These days, headlines heralding some hopeful — or horrifying — new finding about the coronavirus are multiplying nearly as fast as the bug itself. As medical researchers the world over give COVID-19 their undivided attention, each week brings a new smorgasbord of working papers that leave lay observers jubilantly preparing for the reopening of America’s mud-wrestling rings or despondently preparing for another 18 months of awkward Zoom happy hours, depending on which items they happen to sample.
To help you get a better handle on the latest things we’ve learned about the novel coronavirus, and our prospects for vanquishing it, Intelligencer is assembling periodic rundowns of all the good and bad news that’s come our way. (You can check out last month’s list here.)
Critically, the findings described here are preliminary. Humanity has only had a few months’ experience with the virus formally known as SARS-CoV-2. Our understanding of it is partial and subject to change. So take the following with a grain of salt (but not, under any circumstances, an unprescribed dose of hydroxychloroquine).
The good news:
1) A coronavirus vaccine could conceivably secure approval before winter.
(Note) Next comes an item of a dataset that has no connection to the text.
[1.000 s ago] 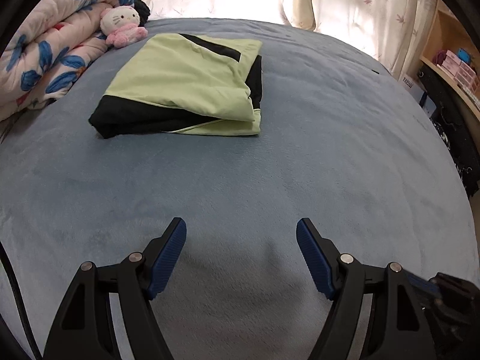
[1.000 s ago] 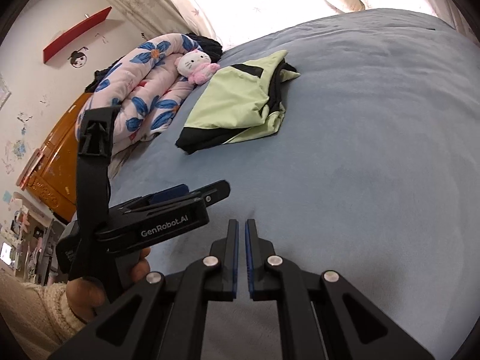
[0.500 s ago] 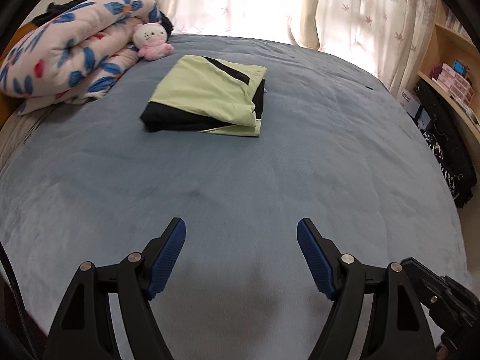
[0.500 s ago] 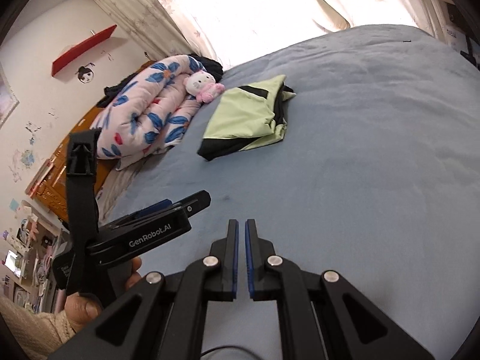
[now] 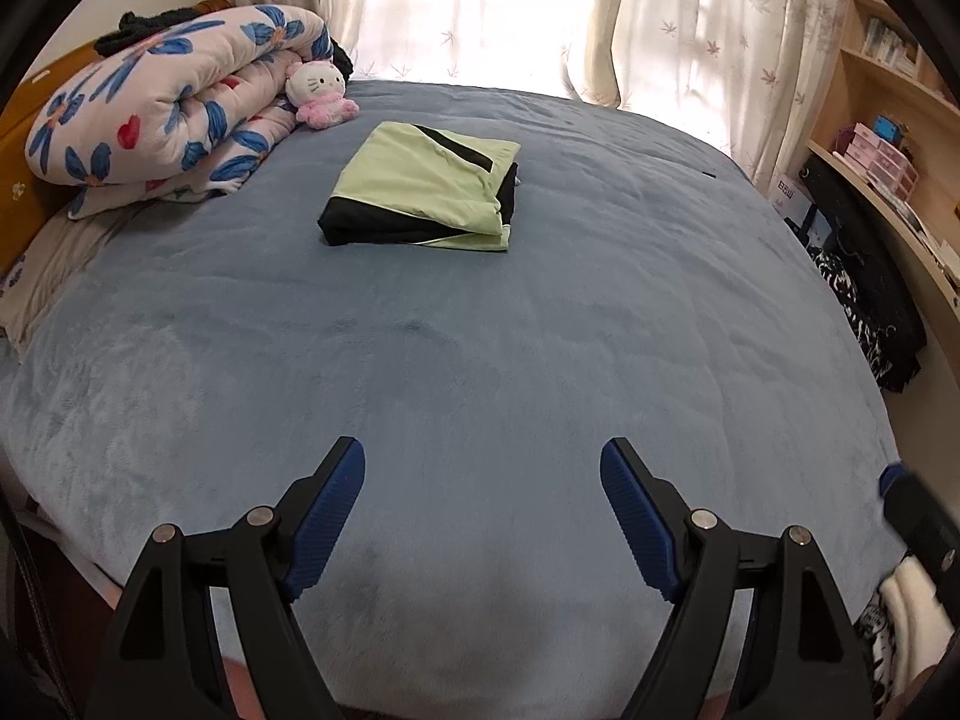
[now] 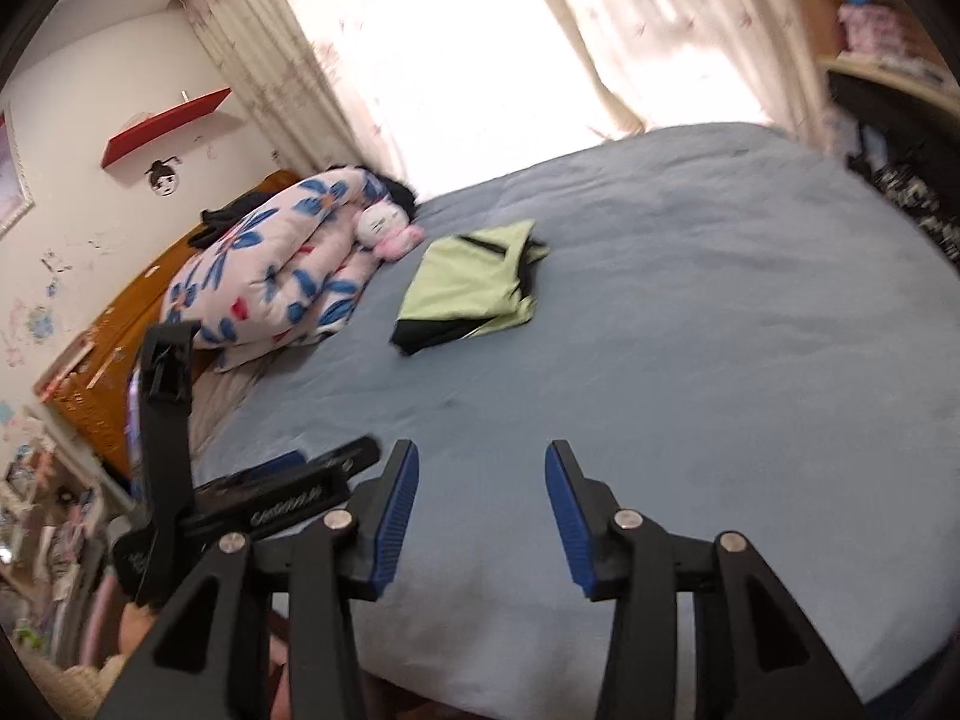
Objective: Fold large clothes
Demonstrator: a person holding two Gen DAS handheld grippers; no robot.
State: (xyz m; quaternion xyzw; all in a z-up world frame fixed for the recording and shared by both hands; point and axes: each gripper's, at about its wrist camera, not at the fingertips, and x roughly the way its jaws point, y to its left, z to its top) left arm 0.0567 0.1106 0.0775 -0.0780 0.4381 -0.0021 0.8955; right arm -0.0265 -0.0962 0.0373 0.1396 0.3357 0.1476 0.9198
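The folded green-and-black garment (image 5: 423,189) lies on the bed (image 5: 540,360) at twelve o'clock; left claw (image 5: 483,513) and right claw (image 6: 480,510) are both opening, released, nothing between them.

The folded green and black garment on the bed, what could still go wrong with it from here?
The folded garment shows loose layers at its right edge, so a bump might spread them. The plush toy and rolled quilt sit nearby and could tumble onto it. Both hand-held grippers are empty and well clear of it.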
Every government on the planet has been treating the emergence of a coronavirus vaccine as a question of when, not if. The notion that a virus with a significant fatality rate — and exceptional capacity for asymptomatic spread — might become a perennial fact of life has proven too loathsome a hypothetical for most policymakers to entertain. But there was never much basis for dismissing that possibility. Plenty of viruses have outmatched humanity’s top biotechnologists.
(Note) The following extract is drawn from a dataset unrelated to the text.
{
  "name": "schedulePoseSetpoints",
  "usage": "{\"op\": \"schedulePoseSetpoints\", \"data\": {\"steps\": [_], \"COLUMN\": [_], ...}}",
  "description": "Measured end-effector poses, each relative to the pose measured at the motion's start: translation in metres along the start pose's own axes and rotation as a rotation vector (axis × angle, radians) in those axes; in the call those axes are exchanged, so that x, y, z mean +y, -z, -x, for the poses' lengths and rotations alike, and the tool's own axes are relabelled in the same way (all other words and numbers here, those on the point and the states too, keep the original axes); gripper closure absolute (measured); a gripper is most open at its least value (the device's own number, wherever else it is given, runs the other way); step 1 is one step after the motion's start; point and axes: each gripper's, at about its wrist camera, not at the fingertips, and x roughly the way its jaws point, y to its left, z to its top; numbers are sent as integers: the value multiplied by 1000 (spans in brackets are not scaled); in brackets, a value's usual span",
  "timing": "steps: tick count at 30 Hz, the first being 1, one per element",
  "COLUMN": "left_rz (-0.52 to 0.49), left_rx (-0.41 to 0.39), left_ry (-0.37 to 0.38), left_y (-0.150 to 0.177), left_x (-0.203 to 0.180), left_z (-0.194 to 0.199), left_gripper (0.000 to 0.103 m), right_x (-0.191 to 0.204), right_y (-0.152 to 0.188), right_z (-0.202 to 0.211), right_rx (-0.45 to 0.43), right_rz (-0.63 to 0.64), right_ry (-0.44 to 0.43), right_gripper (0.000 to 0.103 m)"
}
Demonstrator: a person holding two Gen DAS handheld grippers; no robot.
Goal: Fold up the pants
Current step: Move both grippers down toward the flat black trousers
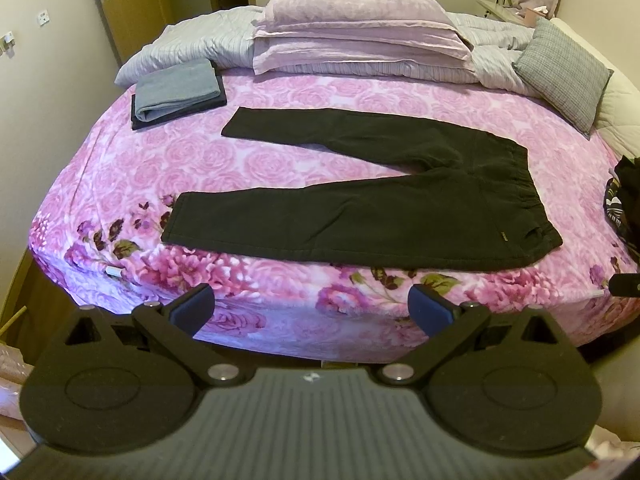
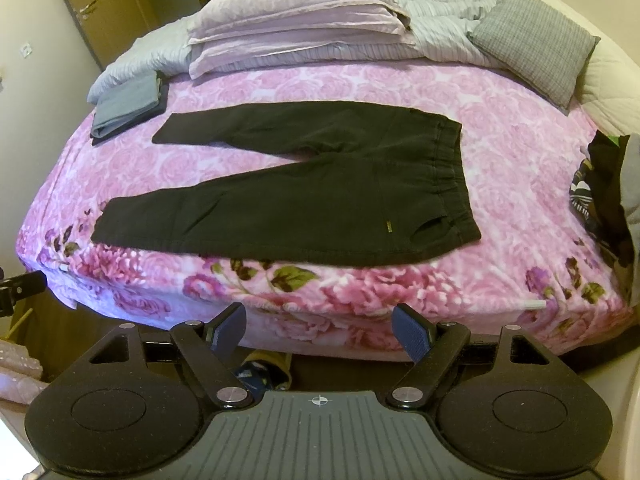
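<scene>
Black pants lie flat on the pink floral bedspread, waistband to the right, two legs spread apart toward the left. My left gripper hangs open before the bed's near edge, below the near leg, with nothing between its fingers. My right gripper is also open and empty, below the near side of the pants and short of the bed's edge. Neither gripper touches the cloth.
A folded grey-blue garment stack sits at the back left. Lilac pillows and a grey checked cushion line the far side. A dark clothes pile lies at the right edge.
</scene>
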Motion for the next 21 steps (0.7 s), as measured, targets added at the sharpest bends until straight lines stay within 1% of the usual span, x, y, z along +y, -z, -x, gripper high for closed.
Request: {"op": "schedulePoseSetpoints", "data": {"steps": [3,7,10,13,17,19,21], "left_rz": [1,-3,-8,-4,-4,-1,-3], "left_rx": [1,2,-11,-44,-70,-73,-67], "left_ry": [0,-3,-3,-4,-27,-36,-37], "left_y": [0,-9,-17,-25,-33,-37,-41], "left_x": [0,-1,-2,-1,2,4,6], "left_z": [-1,-9,-14,-18,-29,-36,-44], "left_gripper": [1,1,1,1,1,1,1], "right_x": [0,-1,-7,-20,-50,-63,-73], "right_y": [-2,-8,-13,-17,-20,-22,-25], "right_z": [-1,-5,-8,-7,-2,-2,-6], "right_rx": [3,8,4,-32,-136,-165,-167], "right_rz": [-1,-3,-13,-44,-77,-60,-57], "right_ry": [-1,-5,-8,-20,-37,-27,-15], "right_gripper": [26,26,26,26,26,26,26]}}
So, the fact that 27 separate vaccines have now demonstrated sufficient efficacy in animals to qualify for human trials is an immensely encouraging development. And this week, a vaccine jointly developed by the biotech firm Moderna and the National Institute of Allergy and Infectious Diseases became the first to enter a phase 3 clinical trial in the United States. In other words, the Moderna vaccine has already displayed safety and efficacy in a trial featuring hundreds of humans and will now be given to tens of thousands of volunteers. If the vaccine replicates its earlier performance at scale, it will be eligible for FDA approval and then mass dissemination. This means that, in the characteristically careful wording of Anthony Fauci, it is now “conceivable” that an FDA-approved vaccine will be on the market as soon as October.
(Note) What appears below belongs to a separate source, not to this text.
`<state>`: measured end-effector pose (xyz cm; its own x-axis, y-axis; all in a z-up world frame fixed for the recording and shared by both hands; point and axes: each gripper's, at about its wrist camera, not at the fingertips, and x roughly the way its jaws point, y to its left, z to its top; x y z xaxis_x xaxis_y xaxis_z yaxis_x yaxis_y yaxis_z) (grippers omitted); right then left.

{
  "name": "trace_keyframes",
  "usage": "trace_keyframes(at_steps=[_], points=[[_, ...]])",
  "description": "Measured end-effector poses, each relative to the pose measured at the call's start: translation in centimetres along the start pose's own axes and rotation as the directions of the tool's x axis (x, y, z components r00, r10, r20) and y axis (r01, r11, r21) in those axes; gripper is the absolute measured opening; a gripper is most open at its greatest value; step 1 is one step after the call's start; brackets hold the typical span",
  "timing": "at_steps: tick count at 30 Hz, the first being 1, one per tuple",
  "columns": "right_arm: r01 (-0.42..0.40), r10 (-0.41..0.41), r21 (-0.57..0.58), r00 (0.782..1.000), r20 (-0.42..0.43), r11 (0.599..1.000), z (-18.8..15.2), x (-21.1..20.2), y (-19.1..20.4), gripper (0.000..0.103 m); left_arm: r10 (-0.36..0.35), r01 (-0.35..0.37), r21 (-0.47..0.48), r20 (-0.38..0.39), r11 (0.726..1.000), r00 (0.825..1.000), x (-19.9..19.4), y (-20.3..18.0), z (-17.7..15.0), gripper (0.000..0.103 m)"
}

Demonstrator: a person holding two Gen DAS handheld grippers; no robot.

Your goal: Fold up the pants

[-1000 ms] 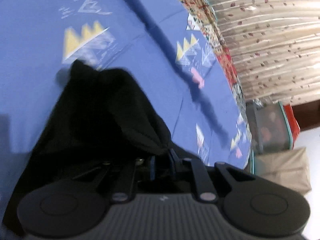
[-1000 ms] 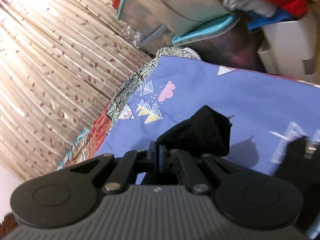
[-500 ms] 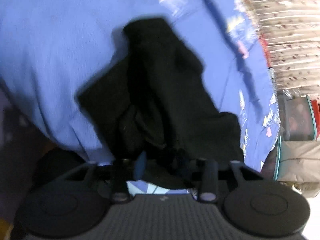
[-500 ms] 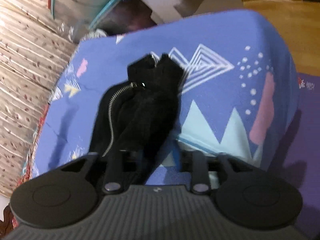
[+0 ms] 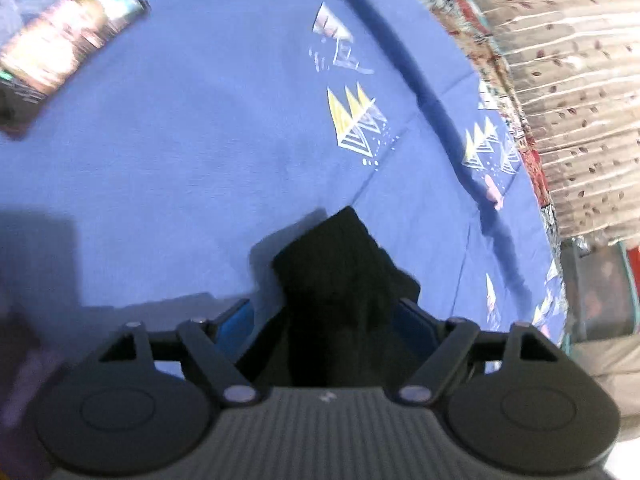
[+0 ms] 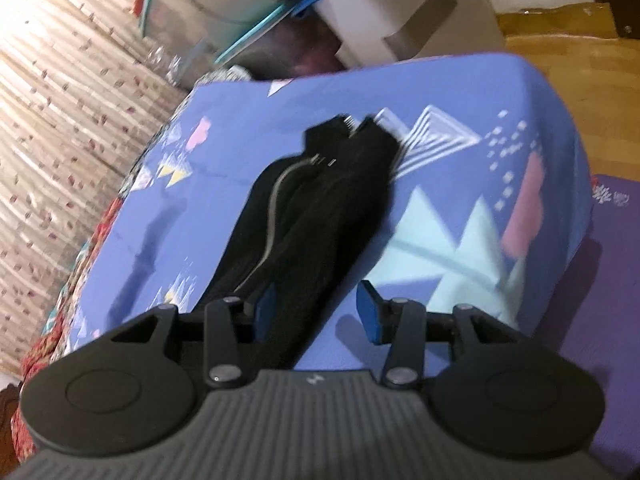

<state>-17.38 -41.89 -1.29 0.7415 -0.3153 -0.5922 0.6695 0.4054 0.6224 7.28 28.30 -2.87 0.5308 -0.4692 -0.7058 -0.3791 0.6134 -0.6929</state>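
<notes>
Your left gripper [image 5: 326,316] and right gripper [image 6: 316,312] fingers stood apart | black pants [image 6: 316,208] looked soft, light, floppy | you'd best pinch the waistband corners

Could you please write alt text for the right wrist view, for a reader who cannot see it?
The right claw is open over black pants lying bunched lengthwise on a blue patterned bedsheet, a metal zipper running along the fabric. Beyond the bed are a beige leaf-print curtain and a white box.
</notes>
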Motion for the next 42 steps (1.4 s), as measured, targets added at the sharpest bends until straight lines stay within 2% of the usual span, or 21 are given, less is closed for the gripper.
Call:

Even in that best-case scenario, it is not certain that the vaccine will confer long-term immunity, nor that the U.S. government will be prepared to rapidly manufacture and distribute the vaccine at the scale necessary for producing herd immunity. And there’s some reason to fear a critical mass of Americans will refuse to inoculate themselves against the virus (more on this in a moment). But it now looks very likely that a vaccine that confers (at least) short-term immunity against the novel coronavirus will be ready in the near future — something that was never a given, our leaders’ optimistic presumptions notwithstanding.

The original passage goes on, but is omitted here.